Вечер и весь следующий день я провела в поразительно красивом месте. Мы разбили лагерь на серебристом песке у входа в ущелье, от края до края заполненного водой. Рик погрузил на надувной плот — вот когда он пригодился! — все свое фотоснаряжение и поплыл по ущелью длиной в милю, остальные поплыли за ним в черной прозрачной ледяной воде. Местами ущелье сужалось до двух-трех футов, то тут, то там красные и черные скалы поднимались прямо из воды больше чем на сто футов в высоту. Иногда ущелье расширялось, и вода плескалась в сумрачной пещере или в глубокой расселине, а солнце метало пики желтых лучей в зеленую прозрачную глубину. Только Рику удалось проплыть милю и добраться до залитых солнцем скал на другом конце ущелья. Мы сдались на полпути, набрали плавника и на одном из пляжиков, прилепившихся к залитой водой пещере, развели костер, чтобы Рик мог погреться на обратном пути. В тот же вечер он уехал назад, в Алис: ему нужно было успеть на самолет, чтобы попасть к месту своего очередного назначения где-то на просторах нашего необъятного мира. Мы условились встретиться через три недели в Эерс-Роке, так как «Джиогрэфик» хотел иметь как можно больше фотографий этого достопримечательного района Австралии [20]. Я заранее огорчалась, что мне придется так скоро встретиться с Риком.

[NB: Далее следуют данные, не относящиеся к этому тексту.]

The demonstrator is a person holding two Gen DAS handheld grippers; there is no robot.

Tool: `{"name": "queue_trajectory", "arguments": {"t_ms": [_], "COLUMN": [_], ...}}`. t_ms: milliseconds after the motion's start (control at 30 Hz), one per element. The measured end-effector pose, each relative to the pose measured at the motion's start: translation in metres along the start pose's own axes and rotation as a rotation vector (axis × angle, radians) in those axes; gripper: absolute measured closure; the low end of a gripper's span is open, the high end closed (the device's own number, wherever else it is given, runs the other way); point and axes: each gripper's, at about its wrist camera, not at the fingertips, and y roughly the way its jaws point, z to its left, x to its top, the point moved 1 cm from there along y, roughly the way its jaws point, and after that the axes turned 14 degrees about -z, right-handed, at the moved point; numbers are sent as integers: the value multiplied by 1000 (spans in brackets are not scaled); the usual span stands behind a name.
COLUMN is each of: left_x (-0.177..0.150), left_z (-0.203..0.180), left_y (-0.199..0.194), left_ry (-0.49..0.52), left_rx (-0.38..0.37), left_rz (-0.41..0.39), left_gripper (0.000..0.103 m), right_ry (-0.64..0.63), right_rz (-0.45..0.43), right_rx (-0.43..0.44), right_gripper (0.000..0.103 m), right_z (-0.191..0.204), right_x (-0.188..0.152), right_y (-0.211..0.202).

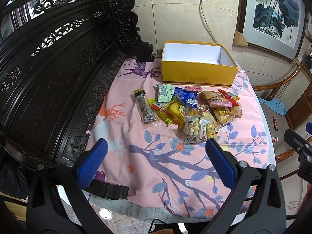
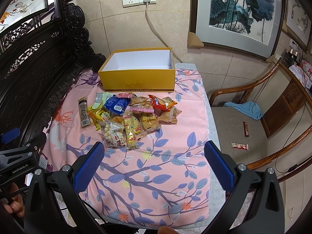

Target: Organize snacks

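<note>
A pile of several wrapped snacks point(image 1: 195, 107) lies on the pink leaf-print cloth point(image 1: 156, 165), in front of an open, empty yellow box point(image 1: 198, 74). The pile point(image 2: 132, 115) and the box point(image 2: 138, 78) also show in the right wrist view. A long dark snack stick point(image 1: 145, 107) lies at the pile's left. A clear bag of white balls point(image 1: 193, 129) is nearest me. My left gripper point(image 1: 156, 148) is open and empty, hovering short of the pile. My right gripper point(image 2: 154, 152) is open and empty, also short of the pile.
A carved dark wooden screen point(image 1: 58, 78) borders the table's left side. A wooden armchair point(image 2: 243, 128) stands at the right, with a blue cloth point(image 2: 245, 109) and two small snack bars point(image 2: 239, 145) on its seat. A plugged-in cable point(image 2: 154, 31) hangs behind the box.
</note>
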Motion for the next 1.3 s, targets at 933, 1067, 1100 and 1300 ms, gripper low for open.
{"name": "queue_trajectory", "arguments": {"t_ms": [933,1067,1100,1300], "left_x": [-12,-19,-21,-37], "left_z": [11,9,8,-8], "left_y": [52,79,85,121], "left_ry": [-3,19,24,61], "left_rx": [12,-6,-10,-65], "left_rz": [6,-16,-16,-3], "left_gripper": [2,2,2,2], "right_ry": [31,17,13,-25], "right_rz": [75,97,99,141], "right_rx": [53,122,141,194], "right_gripper": [1,1,1,17], "right_z": [-6,3,7,12], "right_x": [-7,-14,-15,-28], "right_y": [64,102,110,167]}}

На следующее утро я два с половиной часа с мучительным трудом навьючивала верблюдов. Я понимала, что у меня слишком много груза, но тогда мне еще казалось, что уменьшить его невозможно. Баб нес четыре канистры с водой для верблюдов весом в пятьдесят фунтов каждая. Кроме того, четыре полотняные сумки с продовольствием, различными инструментами, запасными ремнями и кусками кожи, одеждой, противомоскитной сеткой, накидками от дождя для себя, Дуки и Зелейки и множеством других вещей. К задней луке его седла я привязывала свой спальный мешок. Зелейка была нагружена меньше двух других верблюдов: ей нужны были силы, чтобы кормить Голиафа. Две пятигаллоновые канистры ручной работы были специально изготовлены так, чтобы прилегать к передней части ее седла. Позади них на перекладине висели два тяжелых чемодана с продовольствием и множеством самых разных вещей вроде керосиновой лампы и посуды, необходимых на вечерних привалах. Поверх канистр с водой я привязывала красивые сумки из козлиной кожи и на них — тщательно упакованные собачьи галеты для Дигжити. Дуки, как самый сильный, был нагружен тяжелее всех. Он нес четыре канистры с водой, большой мешок с апельсинами, лимонами, картофелем, чесноком, луком, кокосовыми орехами и тыквами, две большие сумки из красной кожи с инструментами и моими вещами, две полотняные сумки с кассетным магнитофоном и ненавистным радиоприемником, а у задней спинки его седла стояло еще пятигаллоновое ведро с мылом и всем остальным, что нужно для мытья и стирки. И Баб, и Зелейка, и Дуки несли, кроме того, запасные веревки, ремни, путы, поводья, овчинные шкуры и т. п. Груз был надежно прикручен веревками, пропущенными под животами, перекинутыми через спины и привязанными к раме седел.